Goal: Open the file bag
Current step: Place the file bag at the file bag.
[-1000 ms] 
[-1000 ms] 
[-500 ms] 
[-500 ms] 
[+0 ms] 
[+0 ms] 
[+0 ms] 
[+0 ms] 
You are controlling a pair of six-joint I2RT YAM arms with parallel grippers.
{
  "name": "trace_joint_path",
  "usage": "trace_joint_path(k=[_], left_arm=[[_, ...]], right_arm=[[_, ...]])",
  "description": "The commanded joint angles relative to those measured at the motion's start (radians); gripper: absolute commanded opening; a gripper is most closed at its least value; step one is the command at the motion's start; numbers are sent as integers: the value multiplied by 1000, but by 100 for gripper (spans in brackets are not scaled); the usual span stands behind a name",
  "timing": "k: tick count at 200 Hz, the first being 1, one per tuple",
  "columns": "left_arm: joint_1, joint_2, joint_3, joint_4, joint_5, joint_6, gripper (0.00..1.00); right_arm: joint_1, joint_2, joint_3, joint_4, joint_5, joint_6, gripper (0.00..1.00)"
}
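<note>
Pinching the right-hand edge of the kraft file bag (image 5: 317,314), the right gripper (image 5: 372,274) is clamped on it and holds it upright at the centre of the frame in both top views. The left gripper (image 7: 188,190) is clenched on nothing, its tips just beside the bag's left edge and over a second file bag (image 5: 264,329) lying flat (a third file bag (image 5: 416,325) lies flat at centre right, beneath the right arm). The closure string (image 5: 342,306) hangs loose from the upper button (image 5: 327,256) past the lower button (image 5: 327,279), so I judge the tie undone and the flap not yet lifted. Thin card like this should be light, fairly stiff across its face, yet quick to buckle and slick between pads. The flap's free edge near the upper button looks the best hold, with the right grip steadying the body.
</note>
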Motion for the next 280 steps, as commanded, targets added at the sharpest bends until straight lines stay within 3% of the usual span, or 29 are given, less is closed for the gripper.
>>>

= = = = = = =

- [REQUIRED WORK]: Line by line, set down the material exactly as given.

- [ANSWER SPACE]:
Goal: Open the file bag
Current step: Place the file bag at the file bag.
[-1000 ms] 
[-1000 ms] 
[-500 ms] 
[-500 ms] 
[+0 ms] 
[+0 ms] 
[+0 ms] 
[+0 ms] 
You are controlling a pair of six-joint I2RT YAM arms with parallel grippers.
{
  "name": "trace_joint_path",
  "usage": "trace_joint_path(k=[_], left_arm=[[_, ...]], right_arm=[[_, ...]])",
  "description": "The commanded joint angles relative to those measured at the motion's start (radians); gripper: absolute commanded opening; a gripper is most closed at its least value; step one is the command at the motion's start; numbers are sent as integers: the value multiplied by 1000, but by 100 for gripper (spans in brackets are not scaled); the usual span stands behind a name",
  "timing": "k: tick count at 200 Hz, the first being 1, one per tuple",
  "columns": "left_arm: joint_1, joint_2, joint_3, joint_4, joint_5, joint_6, gripper (0.00..1.00); right_arm: joint_1, joint_2, joint_3, joint_4, joint_5, joint_6, gripper (0.00..1.00)"
}
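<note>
Pinching the right-hand edge of the kraft file bag (image 5: 317,314), the right gripper (image 5: 372,274) is clamped on it and holds it upright at the centre of the frame in both top views. The left gripper (image 7: 188,190) is clenched on nothing, its tips just beside the bag's left edge and over a second file bag (image 5: 264,329) lying flat (a third file bag (image 5: 416,325) lies flat at centre right, beneath the right arm). The closure string (image 5: 342,306) hangs loose from the upper button (image 5: 327,256) past the lower button (image 5: 327,279), so I judge the tie undone and the flap not yet lifted. Thin card like this should be light, fairly stiff across its face, yet quick to buckle and slick between pads. The flap's free edge near the upper button looks the best hold, with the right grip steadying the body.
</note>
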Motion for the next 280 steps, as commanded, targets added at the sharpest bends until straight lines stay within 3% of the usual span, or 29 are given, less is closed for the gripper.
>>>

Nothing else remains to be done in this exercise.